Please set down each of the lines below once more, exactly, omitting all pictures.
**** Provided material ****
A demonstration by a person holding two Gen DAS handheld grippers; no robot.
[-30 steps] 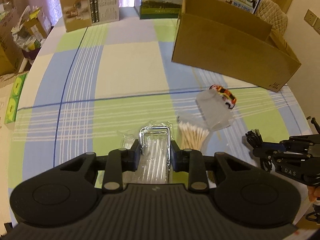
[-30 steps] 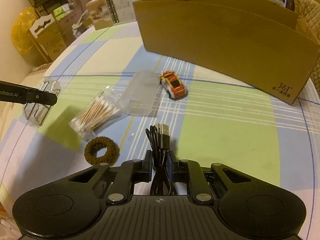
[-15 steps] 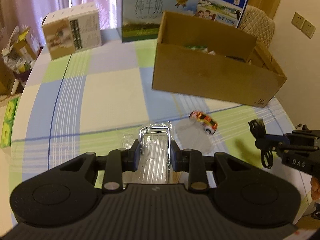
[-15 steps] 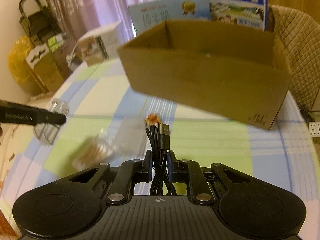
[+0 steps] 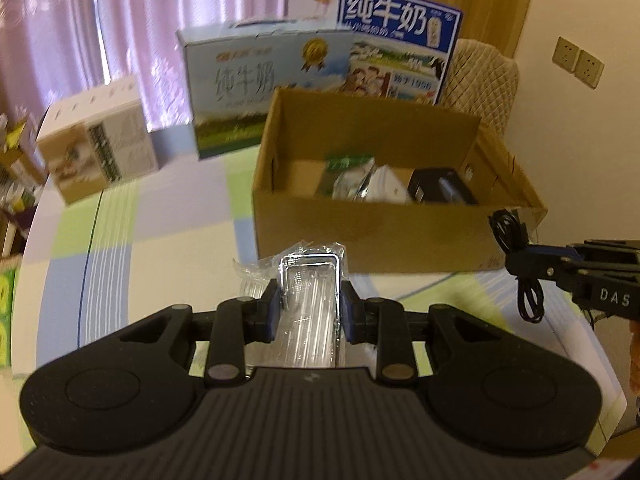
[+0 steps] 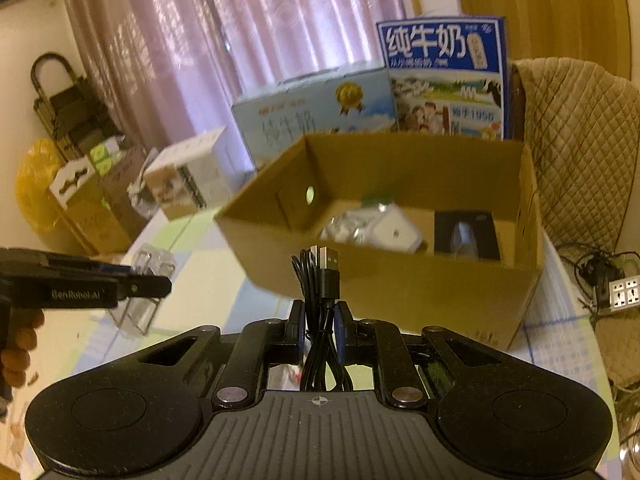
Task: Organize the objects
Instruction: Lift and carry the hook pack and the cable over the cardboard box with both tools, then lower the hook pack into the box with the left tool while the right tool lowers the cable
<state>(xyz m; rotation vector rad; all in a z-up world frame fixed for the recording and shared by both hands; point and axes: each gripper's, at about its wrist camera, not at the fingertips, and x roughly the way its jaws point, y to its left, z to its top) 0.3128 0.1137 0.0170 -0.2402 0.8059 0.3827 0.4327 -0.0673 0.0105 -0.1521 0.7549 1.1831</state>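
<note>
Right wrist view shows your right hand-held gripper (image 6: pixel 319 334) clamped on the black cable (image 6: pixel 320 280) before the cardboard box (image 6: pixel 400 292); carry it above the rim, then release inside.

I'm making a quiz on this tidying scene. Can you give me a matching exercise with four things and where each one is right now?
Things:
1. black USB cable
2. clear plastic packet
3. black case
4. blue milk carton

Places:
A. inside the cardboard box
B. between the left gripper's fingers
C. standing behind the cardboard box
D. between the right gripper's fingers

Pairs: 1-D, 2-B, 3-A, 4-C
</note>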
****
■ **Exercise answer**:
A demonstration by a person holding two Gen DAS handheld grippers; no robot.
[-30 steps] 
[-30 steps] 
[-15 steps] 
[-15 steps] 
[+0 steps] 
[+0 steps] 
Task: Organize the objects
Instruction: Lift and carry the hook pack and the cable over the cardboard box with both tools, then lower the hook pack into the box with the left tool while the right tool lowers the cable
<state>(xyz m; rotation vector rad; all in a z-up world frame fixed for the recording and shared by both hands; point and axes: each gripper's, at about its wrist camera, not at the fingertips, and x roughly the way its jaws point, y to its left, z to its top) 0.3128 0.1137 0.0170 -0.2402 0.8059 0.3827 0.4327 -0.0673 0.0105 -0.1521 0.7549 1.1831</state>
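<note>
Right wrist view shows your right hand-held gripper (image 6: pixel 319 334) clamped on the black cable (image 6: pixel 320 280) before the cardboard box (image 6: pixel 400 292); carry it above the rim, then release inside.

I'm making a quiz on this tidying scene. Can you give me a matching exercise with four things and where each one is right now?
Things:
1. black USB cable
2. clear plastic packet
3. black case
4. blue milk carton

Places:
A. inside the cardboard box
B. between the left gripper's fingers
C. standing behind the cardboard box
D. between the right gripper's fingers

Pairs: 1-D, 2-B, 3-A, 4-C
</note>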

The answer has been written out completely.